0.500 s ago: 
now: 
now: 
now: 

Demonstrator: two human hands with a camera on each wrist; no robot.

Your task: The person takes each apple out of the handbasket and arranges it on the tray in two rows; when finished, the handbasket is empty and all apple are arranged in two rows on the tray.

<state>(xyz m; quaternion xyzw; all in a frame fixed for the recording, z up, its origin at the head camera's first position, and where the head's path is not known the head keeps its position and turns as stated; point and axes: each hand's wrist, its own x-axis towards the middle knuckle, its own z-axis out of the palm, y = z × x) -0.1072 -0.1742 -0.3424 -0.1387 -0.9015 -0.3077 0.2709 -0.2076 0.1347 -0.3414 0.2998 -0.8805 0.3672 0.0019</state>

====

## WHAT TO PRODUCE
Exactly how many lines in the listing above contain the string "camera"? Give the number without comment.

## EXERCISE ANSWER
2